→ Work request: Below are the records; copy exactly the stretch from the line containing "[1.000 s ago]" through the line containing "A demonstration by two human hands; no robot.", both ends included, and nothing else.

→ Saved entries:
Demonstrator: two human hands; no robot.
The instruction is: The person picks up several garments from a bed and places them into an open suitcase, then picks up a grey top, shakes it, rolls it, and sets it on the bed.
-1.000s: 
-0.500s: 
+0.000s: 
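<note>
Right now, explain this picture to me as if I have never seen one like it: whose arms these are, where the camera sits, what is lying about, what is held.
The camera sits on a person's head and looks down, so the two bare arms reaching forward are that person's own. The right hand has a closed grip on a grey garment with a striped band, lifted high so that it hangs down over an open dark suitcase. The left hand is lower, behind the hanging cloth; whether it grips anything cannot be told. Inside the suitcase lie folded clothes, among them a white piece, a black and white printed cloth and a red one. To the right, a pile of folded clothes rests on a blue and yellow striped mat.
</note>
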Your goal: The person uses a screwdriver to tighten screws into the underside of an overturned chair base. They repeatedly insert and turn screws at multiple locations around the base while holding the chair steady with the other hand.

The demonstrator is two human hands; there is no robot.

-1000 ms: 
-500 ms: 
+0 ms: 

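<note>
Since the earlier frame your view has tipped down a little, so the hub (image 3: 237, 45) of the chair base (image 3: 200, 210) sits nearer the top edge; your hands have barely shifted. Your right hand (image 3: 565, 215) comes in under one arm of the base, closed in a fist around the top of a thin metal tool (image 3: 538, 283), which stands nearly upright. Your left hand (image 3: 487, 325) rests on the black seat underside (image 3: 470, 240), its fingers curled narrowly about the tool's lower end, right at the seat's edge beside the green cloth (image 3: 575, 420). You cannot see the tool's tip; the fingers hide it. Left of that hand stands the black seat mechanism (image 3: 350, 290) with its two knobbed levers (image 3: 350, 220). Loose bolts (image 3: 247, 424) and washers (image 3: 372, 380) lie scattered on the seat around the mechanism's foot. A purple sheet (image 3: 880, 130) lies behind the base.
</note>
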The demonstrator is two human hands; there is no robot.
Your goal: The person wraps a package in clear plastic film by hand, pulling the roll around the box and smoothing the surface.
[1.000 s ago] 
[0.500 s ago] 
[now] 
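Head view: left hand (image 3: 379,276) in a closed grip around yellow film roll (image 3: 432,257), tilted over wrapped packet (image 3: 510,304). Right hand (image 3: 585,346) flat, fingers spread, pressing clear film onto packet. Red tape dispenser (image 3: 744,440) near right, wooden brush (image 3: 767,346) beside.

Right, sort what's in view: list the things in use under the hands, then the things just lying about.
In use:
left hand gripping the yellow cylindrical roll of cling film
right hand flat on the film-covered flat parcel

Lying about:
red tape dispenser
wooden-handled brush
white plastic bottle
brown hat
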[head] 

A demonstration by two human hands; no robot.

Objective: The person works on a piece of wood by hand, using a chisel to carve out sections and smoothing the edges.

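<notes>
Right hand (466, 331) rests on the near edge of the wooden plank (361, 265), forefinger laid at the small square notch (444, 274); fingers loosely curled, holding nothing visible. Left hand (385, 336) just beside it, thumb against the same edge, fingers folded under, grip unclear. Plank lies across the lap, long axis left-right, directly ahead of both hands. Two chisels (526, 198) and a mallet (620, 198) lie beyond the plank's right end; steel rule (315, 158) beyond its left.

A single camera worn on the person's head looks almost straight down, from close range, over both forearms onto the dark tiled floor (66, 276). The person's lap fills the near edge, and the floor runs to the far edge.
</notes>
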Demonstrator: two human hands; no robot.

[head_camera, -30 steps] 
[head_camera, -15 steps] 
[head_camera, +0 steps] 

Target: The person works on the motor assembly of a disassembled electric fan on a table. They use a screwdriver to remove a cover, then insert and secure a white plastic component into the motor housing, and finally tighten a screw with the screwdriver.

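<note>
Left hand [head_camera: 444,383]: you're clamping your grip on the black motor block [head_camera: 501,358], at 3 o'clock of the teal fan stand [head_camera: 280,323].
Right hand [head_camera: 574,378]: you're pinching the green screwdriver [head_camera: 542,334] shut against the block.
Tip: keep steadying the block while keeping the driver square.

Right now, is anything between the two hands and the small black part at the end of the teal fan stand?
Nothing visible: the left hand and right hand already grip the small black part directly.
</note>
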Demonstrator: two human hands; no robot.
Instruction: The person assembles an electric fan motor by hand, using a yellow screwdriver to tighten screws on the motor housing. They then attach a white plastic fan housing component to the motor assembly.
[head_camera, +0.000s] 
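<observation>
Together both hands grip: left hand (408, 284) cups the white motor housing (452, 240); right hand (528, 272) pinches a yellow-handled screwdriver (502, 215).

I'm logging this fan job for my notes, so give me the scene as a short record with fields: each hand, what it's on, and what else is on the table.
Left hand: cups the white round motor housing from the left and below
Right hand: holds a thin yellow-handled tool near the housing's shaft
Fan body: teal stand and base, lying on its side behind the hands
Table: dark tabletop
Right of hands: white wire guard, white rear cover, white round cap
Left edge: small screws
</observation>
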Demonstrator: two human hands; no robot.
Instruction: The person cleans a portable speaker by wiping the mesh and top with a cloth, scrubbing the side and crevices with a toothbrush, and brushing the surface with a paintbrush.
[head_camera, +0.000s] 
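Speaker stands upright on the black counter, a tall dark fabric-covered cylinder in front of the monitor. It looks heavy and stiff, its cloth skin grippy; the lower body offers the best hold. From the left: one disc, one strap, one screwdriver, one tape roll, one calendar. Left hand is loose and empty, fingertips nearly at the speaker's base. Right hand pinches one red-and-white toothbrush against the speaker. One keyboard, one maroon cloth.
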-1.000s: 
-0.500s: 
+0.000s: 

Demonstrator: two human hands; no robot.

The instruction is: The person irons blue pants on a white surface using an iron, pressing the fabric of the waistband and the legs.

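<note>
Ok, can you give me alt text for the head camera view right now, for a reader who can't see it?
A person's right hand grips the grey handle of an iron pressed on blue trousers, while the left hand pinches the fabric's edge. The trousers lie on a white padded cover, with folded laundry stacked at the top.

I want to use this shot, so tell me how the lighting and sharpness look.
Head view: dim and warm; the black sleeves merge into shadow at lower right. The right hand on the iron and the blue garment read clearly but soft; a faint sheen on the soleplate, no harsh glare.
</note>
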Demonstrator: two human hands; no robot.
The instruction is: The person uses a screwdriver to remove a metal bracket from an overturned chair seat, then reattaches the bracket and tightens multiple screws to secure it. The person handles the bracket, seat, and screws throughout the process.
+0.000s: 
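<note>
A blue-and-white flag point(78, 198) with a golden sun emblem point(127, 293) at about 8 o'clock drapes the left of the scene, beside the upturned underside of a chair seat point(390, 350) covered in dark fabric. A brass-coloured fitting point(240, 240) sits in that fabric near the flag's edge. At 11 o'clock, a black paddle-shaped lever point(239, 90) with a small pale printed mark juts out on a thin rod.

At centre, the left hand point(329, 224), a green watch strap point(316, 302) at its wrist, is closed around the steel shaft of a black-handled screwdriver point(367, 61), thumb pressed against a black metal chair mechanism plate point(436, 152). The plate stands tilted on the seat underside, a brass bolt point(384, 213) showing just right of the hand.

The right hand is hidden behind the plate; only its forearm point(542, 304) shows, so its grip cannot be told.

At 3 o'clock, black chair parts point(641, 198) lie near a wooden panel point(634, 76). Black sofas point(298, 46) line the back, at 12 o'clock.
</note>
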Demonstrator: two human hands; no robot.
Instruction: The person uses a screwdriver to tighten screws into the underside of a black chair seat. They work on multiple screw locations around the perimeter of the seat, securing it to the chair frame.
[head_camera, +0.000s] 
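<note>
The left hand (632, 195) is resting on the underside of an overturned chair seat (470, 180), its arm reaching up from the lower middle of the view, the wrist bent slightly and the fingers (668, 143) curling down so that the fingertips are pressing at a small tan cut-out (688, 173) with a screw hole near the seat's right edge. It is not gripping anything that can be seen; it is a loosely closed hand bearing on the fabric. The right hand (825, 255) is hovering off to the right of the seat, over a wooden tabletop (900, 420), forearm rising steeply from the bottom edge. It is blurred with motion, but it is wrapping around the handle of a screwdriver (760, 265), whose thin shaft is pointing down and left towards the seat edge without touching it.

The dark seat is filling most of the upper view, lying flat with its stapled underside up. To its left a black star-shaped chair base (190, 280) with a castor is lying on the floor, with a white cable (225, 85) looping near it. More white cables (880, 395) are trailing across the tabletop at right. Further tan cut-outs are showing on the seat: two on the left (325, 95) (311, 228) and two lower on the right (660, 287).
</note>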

→ Solution below:
[1.000 s ago] 
[0.500 s ago] 
[now] 
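Head view: left hand (image 3: 379,276) in a closed grip around yellow film roll (image 3: 432,257), tilted over wrapped packet (image 3: 510,304). Right hand (image 3: 585,346) flat, fingers spread, pressing clear film onto packet. Red tape dispenser (image 3: 744,440) near right, wooden brush (image 3: 767,346) beside.

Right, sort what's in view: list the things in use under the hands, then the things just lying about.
In use:
left hand gripping the yellow cylindrical roll of cling film
right hand flat on the film-covered flat parcel

Lying about:
red tape dispenser
wooden-handled brush
white plastic bottle
brown hat
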[head] 

A demonstration by two human hands; no robot.

This exercise has now been finished.